In producing the video, the MIA recruited an international team of industry safety executives. For 2011, MIA expanded the committee and plans to produce a hardcopy training resource (from the safety video), develop safety competency testing, establish a Safety Certification Program and offer a subscription for monthly Toolbox safety talk outlines and Job Safety Analysis (JSA) sheets.
Looking into the practice of what fabricators are doing in their shops with regard to safety, I conducted a roundtable on the topic with members of the Stone Fabricators Alliance (SFA), and they were very candid in their responses. Topics included fabricators’ experiences with OSHA, the cost of committing to a safety program, training, techniques and more.

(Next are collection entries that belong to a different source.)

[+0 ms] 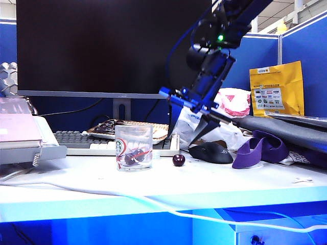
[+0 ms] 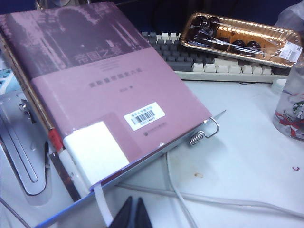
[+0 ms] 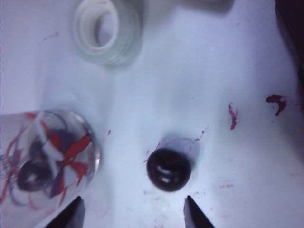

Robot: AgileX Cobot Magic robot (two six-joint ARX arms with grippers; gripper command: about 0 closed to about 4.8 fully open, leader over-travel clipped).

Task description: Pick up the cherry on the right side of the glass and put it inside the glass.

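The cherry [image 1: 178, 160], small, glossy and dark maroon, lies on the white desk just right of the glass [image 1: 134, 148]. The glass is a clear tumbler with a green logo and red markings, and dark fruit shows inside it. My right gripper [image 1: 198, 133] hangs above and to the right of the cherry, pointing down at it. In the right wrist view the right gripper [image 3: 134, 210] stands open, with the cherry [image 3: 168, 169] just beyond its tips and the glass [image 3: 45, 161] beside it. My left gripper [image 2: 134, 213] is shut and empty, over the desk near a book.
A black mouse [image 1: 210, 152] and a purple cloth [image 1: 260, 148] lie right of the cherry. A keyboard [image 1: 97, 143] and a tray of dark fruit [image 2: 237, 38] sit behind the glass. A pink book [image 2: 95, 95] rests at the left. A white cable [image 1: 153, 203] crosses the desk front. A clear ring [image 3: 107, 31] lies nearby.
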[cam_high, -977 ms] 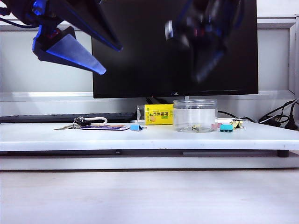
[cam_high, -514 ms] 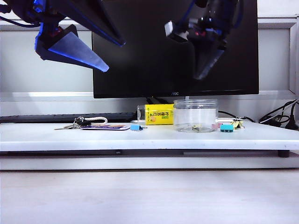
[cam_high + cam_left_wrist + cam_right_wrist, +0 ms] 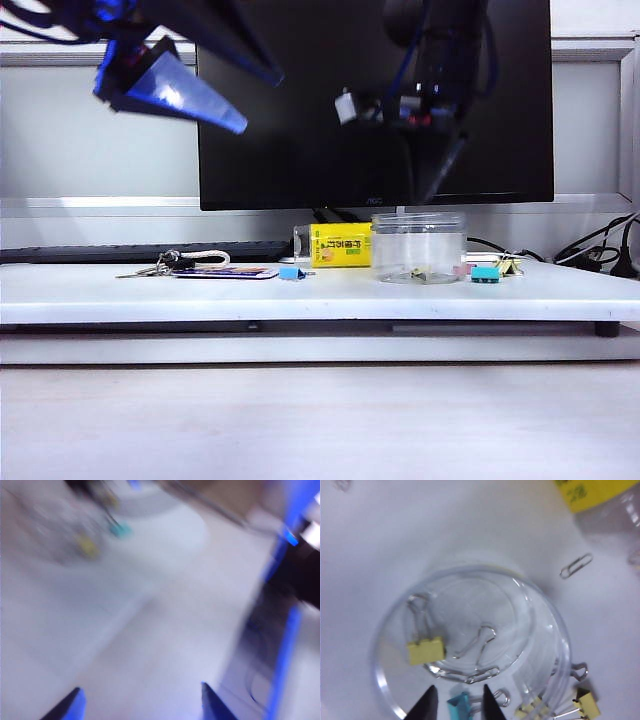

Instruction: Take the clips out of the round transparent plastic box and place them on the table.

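Right gripper [image 3: 458,700] above round transparent plastic box [image 3: 390,690], jaws apart.

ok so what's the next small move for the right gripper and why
Probably straight down into the jar. The right gripper hangs above its open mouth, partly open and empty, and a yellow clip lies on the jar floor. The left gripper is high and away.

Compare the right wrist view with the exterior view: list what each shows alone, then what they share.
Only the right wrist view: the inside of the round transparent plastic box from above, with a yellow clip on its floor, and a loose paper clip on the table.

Only the exterior view: the monitor, the keys, the small blue clip, and the open left gripper raised at upper left.

Both: the box, the yellow-labelled container, the teal clip, and the right gripper above the box.
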You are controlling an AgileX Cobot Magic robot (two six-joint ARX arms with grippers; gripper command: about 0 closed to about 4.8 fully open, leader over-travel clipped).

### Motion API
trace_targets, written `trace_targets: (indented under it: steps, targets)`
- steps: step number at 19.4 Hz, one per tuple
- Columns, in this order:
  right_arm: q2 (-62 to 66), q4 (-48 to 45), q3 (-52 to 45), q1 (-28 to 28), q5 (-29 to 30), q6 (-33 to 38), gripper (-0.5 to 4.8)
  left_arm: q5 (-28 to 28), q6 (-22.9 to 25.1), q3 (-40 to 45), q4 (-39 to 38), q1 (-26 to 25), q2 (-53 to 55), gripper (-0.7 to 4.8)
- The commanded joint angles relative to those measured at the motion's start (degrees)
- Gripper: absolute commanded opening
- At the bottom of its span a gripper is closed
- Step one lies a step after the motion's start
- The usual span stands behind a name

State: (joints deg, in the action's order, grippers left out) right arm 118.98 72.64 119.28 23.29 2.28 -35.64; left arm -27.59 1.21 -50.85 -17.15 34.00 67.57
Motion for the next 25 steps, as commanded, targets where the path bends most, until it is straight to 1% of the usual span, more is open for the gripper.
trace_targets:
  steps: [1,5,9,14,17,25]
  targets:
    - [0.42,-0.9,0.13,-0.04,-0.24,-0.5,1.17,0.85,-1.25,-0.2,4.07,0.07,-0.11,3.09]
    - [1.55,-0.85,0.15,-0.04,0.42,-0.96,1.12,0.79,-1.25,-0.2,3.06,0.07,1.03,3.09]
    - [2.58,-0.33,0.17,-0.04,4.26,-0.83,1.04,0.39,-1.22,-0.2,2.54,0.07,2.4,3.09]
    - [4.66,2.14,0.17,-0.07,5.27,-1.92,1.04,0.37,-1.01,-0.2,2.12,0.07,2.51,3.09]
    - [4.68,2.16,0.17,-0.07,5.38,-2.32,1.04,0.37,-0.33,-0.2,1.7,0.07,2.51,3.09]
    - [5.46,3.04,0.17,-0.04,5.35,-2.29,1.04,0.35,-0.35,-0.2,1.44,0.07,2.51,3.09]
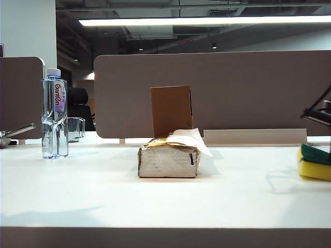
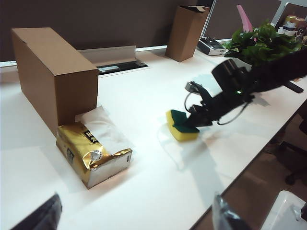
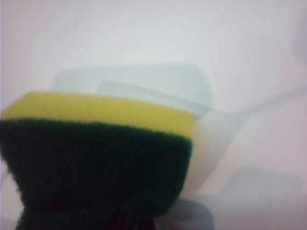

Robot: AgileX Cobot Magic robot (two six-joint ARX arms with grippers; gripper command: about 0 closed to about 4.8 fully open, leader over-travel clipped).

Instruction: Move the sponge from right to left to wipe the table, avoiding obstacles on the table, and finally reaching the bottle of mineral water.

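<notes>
The yellow sponge (image 1: pixel 314 164) with its dark green layer on top is at the far right of the white table (image 1: pixel 103 196). My right gripper (image 2: pixel 194 120) is shut on the sponge (image 2: pixel 181 127); the right wrist view is filled by the sponge (image 3: pixel 96 158). Whether it touches the table I cannot tell. To its left lie the obstacles: the silvery tissue pack (image 1: pixel 168 159) and, behind it, the upright cardboard box (image 1: pixel 171 110). The mineral water bottle (image 1: pixel 54 114) stands at the far left. My left gripper (image 2: pixel 134 221) hangs open over the table, short of the tissue pack (image 2: pixel 93 153).
A clear glass mug (image 1: pixel 75 129) stands just behind the bottle. Partition panels (image 1: pixel 232 88) back the table. In the left wrist view a second cardboard box (image 2: pixel 187 31), a black device (image 2: pixel 211 46) and a green plant (image 2: pixel 261 40) sit beyond the sponge.
</notes>
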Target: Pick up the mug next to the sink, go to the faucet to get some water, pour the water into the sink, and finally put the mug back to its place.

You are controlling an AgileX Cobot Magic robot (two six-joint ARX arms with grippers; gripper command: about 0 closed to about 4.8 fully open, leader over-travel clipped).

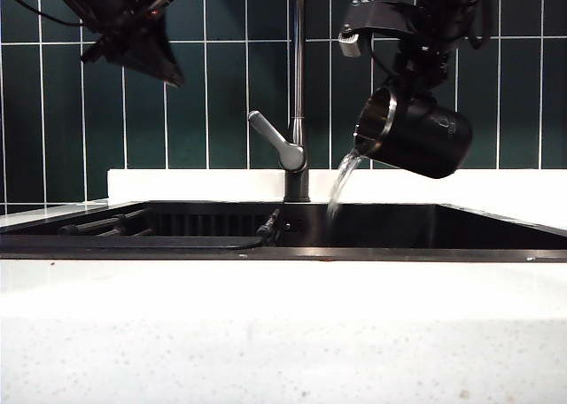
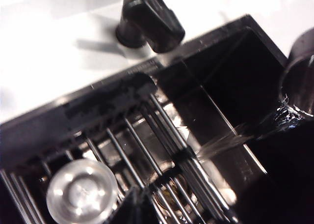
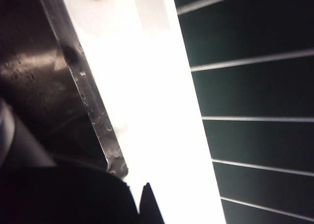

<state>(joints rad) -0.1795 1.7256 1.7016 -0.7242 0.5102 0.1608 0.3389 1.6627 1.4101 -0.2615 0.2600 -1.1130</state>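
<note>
1. The white countertop [image 1: 283, 324] lies nearest and bare, with the front rim of the sink [image 1: 283, 254] running along it; nothing here hinders either arm.
2. Inside the sink, a dark slatted rack [image 2: 147, 150] fills the left part, and a round shiny drain fitting [image 2: 82, 194] sits under its bars. The water [image 1: 341, 181] falls to the right of the rack, into the open part of the basin.
3. The mug [image 1: 416, 134] hangs above the right half of the sink, tipped with its steel rim down and to the left, pouring. The right gripper [image 1: 416, 72] clamps it from above; its jaws are narrow, apparently on the handle side, though the exact contact is hidden.
4. Risk: a thin grip on a tilted, wet mug may let it swing or slip, and it would drop into the basin. Tipping faster could throw the stream toward the faucet [image 1: 299, 94] and its lever [image 1: 275, 138], splashing the back ledge.
5. Room: the mug stands clear of the faucet pipe, with open air to the right for carrying it back.
6. The left gripper [image 1: 164, 67] hangs high on the left before the green tiles [image 1: 213, 94], jaws closed on nothing, well apart from the mug.
</note>
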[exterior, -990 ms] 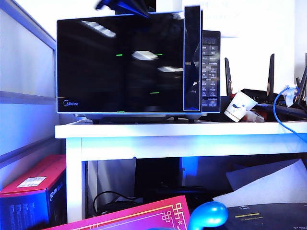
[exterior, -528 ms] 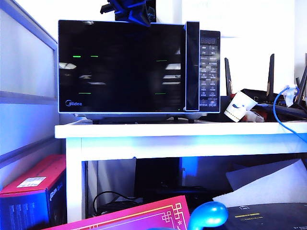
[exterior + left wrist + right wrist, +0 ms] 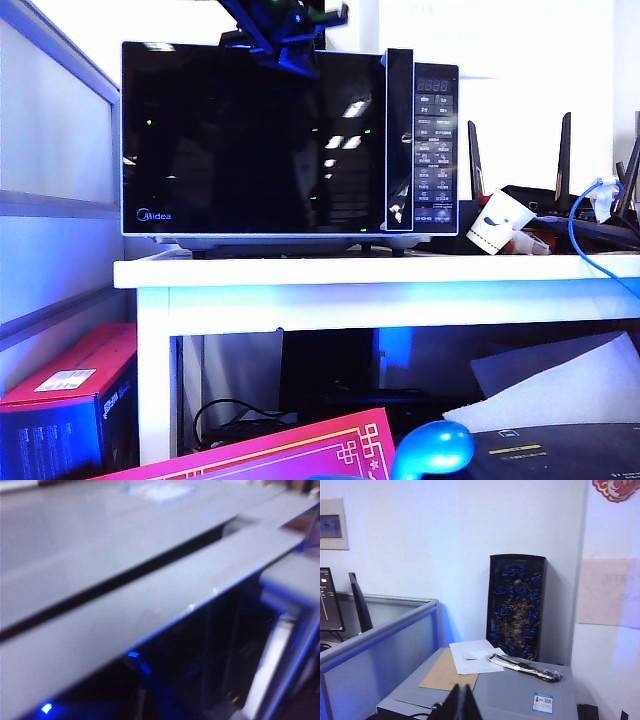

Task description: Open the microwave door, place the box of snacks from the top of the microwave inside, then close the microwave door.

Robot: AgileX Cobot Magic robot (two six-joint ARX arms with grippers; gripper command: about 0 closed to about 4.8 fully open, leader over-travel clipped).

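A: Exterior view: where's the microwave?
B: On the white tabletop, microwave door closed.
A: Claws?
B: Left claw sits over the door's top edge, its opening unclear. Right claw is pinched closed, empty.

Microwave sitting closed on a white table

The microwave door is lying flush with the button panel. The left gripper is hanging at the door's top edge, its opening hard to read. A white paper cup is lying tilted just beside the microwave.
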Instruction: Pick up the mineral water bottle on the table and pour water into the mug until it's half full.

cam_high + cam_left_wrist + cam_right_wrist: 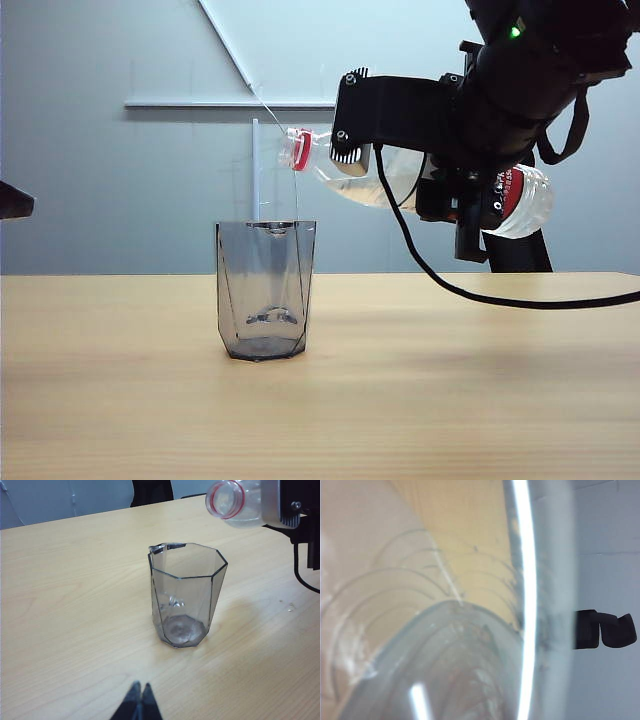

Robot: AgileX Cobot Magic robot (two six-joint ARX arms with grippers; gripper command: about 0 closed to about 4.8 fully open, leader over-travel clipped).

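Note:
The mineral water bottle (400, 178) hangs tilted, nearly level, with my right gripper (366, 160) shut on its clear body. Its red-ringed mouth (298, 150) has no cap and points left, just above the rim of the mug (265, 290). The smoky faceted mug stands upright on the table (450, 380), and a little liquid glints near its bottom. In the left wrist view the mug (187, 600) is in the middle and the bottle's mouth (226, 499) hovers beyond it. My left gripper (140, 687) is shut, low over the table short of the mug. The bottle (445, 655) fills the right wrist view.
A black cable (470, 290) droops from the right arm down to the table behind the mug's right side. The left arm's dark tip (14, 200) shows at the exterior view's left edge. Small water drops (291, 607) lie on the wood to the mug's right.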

The full roundtable begins here, but here’s a sample of what was discussed:
• On OSHA: “OSHA has always been seen as the ‘big bad wolf’ in the eyes of shop owners and contractors, but their goal is to keep workers safe and the regulations they enforce should be embraced and implemented.”
• On employee training: “We had to retrain our employees on the safe way to do tasks that, in some cases, they had been performing for seven or eight years.”
• On safety investments: “Now we use a crane with a vacuum lifter to place and position parts throughout the shop. Not only is it safer, but it increases production as well - once again proving that a safe shop is a profitable shop.”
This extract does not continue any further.